● **Stored data**
···

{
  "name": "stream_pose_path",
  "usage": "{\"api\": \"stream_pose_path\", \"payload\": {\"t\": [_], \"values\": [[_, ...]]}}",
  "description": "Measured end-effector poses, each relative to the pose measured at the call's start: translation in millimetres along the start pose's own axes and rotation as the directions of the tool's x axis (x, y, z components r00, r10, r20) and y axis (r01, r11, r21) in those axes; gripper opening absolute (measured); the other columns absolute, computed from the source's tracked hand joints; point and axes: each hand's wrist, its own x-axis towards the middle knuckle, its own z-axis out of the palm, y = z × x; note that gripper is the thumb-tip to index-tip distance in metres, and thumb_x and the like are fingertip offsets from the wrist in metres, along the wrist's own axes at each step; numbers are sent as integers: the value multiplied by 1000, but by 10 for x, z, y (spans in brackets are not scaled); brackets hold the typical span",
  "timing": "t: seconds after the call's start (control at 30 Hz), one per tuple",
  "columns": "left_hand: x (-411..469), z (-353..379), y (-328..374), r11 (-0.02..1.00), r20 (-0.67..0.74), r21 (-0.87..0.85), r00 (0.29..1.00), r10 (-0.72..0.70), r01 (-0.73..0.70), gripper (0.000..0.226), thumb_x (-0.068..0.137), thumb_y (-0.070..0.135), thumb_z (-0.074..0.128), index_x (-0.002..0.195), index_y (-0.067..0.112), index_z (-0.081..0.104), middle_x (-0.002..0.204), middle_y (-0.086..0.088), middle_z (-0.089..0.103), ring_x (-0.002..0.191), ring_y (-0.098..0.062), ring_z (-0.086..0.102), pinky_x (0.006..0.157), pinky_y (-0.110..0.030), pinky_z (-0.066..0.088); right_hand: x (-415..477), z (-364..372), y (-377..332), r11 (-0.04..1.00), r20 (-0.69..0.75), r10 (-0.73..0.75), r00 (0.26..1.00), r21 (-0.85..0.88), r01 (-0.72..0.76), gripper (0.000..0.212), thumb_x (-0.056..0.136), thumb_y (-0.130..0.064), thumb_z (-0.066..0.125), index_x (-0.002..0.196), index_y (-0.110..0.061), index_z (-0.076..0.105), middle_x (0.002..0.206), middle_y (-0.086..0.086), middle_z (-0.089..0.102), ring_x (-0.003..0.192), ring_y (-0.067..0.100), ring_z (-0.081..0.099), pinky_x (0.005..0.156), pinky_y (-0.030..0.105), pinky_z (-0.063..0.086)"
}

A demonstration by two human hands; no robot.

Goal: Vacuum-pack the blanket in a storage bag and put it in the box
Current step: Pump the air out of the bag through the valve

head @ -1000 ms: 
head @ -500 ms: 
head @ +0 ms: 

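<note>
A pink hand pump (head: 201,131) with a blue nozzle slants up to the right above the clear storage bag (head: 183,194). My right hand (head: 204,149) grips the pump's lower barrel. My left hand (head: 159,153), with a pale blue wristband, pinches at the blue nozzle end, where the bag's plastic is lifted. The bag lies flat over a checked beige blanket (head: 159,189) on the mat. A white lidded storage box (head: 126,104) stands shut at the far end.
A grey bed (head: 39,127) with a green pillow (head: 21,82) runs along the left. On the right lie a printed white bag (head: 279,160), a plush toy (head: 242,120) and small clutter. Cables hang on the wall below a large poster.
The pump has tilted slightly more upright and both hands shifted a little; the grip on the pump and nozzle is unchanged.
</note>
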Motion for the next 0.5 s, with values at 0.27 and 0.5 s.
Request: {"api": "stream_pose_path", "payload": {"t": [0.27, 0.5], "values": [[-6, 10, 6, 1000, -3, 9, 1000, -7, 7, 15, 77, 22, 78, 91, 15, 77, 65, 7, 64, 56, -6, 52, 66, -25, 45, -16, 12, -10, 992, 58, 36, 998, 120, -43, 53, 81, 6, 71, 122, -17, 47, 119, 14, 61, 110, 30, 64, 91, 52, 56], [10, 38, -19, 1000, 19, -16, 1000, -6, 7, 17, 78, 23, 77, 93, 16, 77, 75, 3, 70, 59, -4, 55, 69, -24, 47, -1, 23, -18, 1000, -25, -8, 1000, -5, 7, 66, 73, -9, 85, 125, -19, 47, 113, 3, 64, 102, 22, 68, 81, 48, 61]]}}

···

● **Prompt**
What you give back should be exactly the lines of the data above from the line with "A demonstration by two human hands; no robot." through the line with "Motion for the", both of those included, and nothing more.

● **Answer to this problem**
A demonstration by two human hands; no robot.

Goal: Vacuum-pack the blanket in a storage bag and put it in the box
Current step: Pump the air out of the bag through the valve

head @ -1000 ms: 
head @ -500 ms: 
head @ +0 ms: 

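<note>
A pink hand pump (head: 201,131) with a blue nozzle slants up to the right above the clear storage bag (head: 183,194). My right hand (head: 204,149) grips the pump's lower barrel. My left hand (head: 159,153), with a pale blue wristband, pinches at the blue nozzle end, where the bag's plastic is lifted. The bag lies flat over a checked beige blanket (head: 159,189) on the mat. A white lidded storage box (head: 126,104) stands shut at the far end.
A grey bed (head: 39,127) with a green pillow (head: 21,82) runs along the left. On the right lie a printed white bag (head: 279,160), a plush toy (head: 242,120) and small clutter. Cables hang on the wall below a large poster.
The pump has tilted slightly more upright and both hands shifted a little; the grip on the pump and nozzle is unchanged.
</note>
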Motion for the next 0.5 s, with values at 0.27 and 0.5 s.

Above is the complete output.